本当に入れ替わって生き返ってしまったか。
最っ悪だ......。


「おはようございます、エイル様」


 私を覗きこんできたのは頭に一本の角の生えたメイド服を着ている美女だった。金髪の髪を三編みでしばりくりくりとした赤の瞳がこちらを覗いている。前言撤回、最高万歳。
「おはようレム」
「マイです。誰ですかその方」
 にまにまする私を他所に部屋を掃除していたレム、もといマイさんがこちらを見るなり変なものでも見るような顔をしてくる。
「どうされました......具合悪いんですか?」
「いや、ちょっと......ね」
 ってかメイドに高級そうな部屋、高級そうなベット、まさかあの女令嬢とかだったのか?
まじかよ、一気に大分有利だぞ。てかこの人角生えてるけど鬼なのか?それこそ異世界なのか?でも私トラックに轢かれた記憶もトラクターに轢かれた記憶もねぇぞ。でもなんかマイさんめっちゃ不思議そうな目で見てるからなんかいった方がいいのか?えっと、えーっと_____


「えっと。ここ、どこ?」


「エ、エイル様がああああああああ!?」


 ええええええええ。予想以上の反応にこちらもビックリしてしまう。バタバタと足音が無数に聞こえ部屋の扉が開くと入ってきたのは赤髪の緑色の瞳のマイさ__マイさん?

「どうしたんおねーちゃん!何があったねん!」

 全く同じ容姿......だと?
「エイル様が、エイル様が記憶喪失になられたの!」
 赤髪のマイさんがこちらを睨むように向いた。

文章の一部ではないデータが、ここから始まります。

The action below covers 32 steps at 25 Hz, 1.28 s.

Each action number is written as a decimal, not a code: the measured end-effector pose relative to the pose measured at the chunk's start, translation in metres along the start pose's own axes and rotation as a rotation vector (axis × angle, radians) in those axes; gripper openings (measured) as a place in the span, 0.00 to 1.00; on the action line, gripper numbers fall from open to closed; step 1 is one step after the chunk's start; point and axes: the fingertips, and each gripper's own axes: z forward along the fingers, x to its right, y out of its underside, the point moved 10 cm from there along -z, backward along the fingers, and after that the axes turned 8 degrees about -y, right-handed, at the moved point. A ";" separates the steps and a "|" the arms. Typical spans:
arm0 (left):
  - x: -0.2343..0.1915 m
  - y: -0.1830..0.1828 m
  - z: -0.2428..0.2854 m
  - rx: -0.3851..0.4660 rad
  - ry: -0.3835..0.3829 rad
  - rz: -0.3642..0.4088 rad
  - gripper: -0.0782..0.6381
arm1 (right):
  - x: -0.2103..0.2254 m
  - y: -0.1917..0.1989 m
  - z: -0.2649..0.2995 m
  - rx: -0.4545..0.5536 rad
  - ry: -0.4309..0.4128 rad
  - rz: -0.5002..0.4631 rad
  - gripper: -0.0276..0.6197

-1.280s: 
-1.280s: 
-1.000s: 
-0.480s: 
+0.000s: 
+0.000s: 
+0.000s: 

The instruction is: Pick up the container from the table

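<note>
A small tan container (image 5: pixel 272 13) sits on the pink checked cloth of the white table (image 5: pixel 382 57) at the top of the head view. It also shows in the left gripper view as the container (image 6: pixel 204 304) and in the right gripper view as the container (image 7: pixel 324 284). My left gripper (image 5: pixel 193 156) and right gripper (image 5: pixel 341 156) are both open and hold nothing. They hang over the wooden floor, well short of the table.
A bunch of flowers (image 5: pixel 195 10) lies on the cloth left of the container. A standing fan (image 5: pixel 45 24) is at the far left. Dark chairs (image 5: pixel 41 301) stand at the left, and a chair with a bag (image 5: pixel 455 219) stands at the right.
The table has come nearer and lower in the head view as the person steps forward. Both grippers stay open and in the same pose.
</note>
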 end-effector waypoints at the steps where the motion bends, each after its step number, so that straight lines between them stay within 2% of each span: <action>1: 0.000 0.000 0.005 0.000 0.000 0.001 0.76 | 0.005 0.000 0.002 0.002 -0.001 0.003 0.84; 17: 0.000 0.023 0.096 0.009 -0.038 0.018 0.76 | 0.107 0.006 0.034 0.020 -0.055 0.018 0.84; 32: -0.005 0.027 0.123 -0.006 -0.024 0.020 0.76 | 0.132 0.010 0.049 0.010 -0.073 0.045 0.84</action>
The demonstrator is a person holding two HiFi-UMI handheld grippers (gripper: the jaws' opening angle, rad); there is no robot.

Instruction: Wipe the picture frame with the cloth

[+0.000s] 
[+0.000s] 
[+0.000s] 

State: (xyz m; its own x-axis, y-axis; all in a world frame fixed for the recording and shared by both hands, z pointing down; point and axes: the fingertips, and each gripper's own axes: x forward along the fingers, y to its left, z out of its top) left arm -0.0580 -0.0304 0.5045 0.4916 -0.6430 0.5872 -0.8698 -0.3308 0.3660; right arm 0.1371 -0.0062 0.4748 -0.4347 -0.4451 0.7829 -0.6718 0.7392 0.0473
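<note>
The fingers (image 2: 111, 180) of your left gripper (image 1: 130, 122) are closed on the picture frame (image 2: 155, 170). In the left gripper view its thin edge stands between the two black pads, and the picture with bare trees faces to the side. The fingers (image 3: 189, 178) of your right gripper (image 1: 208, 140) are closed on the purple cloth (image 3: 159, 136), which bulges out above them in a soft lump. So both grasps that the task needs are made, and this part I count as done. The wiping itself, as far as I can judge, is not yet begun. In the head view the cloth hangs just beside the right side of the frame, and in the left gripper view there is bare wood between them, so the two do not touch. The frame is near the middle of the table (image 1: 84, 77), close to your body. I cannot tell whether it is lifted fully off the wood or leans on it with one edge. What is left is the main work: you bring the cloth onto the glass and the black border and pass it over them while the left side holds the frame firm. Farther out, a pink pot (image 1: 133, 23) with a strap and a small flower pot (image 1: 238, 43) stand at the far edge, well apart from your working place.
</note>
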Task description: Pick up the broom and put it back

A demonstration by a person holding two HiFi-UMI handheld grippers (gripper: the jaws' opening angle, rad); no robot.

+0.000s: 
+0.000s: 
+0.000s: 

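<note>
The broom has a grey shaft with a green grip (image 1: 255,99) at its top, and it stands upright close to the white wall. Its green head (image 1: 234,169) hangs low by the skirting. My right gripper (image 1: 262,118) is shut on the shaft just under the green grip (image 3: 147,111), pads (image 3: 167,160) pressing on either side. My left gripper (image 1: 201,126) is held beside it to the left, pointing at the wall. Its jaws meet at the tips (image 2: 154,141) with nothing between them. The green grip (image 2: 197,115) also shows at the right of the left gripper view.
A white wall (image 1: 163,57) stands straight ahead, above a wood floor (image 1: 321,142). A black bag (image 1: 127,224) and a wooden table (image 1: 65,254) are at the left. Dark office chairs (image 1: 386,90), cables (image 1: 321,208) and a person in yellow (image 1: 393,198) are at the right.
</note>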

しばらく見つめあったあと赤髪っこはマイに何か耳打ちをした。
そして二人でこちらに向き直る。
「エイル様、おねーちゃんがほんとのこと言ってるのか証明して見せてください」
「なんでよぉおお」
「お、おう」
「まず私達の名前を答えてください」
「えーっと、泣きついてる方がレムでお前がラムだろ?」
「違います、誰ですかその方」
同じこと言われた。
「私がアイです、んでおねーちゃんがマイ。そして___」

「お姉さまああああああ遅れてすみません!すみません!」

 部屋にダッシュで飛び込んできたのは緑髪のマイさんだった。
......最高かよ、異世界万歳。

「......この子がメイです」
「お、おう......」

「では最後に、あなた様のお名前をどうぞ」



「相澤藍那」




 三人が一瞬固まるとまた耳打ちし始めた。今度はなんだか話し合っているようだ。
くるりとこちらを再度向くとにこやかな笑顔でマイさんが口を開いた。
「えーっと、それではアイナ様。改めてご紹介いたします。私が側近華族メイデス家長女、マイ・アンドレア・メイデスでございます。そしてこちらが次女、アイ。三女、メイでございます。この度は我らが魔王、エイル・ティディメア・サディエスム・アラ・キールヴェザーニトン様と『変え月』を行ったということでこれからは私共はアイナ様と__」

「ちょっとまって」

「はい、なんでしょうか?」




「魔王がなんとかってなに」





「だから、貴方様。アイザワアイナ様とこの世界の闇の頂点、魔王エイル様が体を交換して生き返ったと」

 異世界チート魔王という最高のルートが確定してしまった瞬間だった。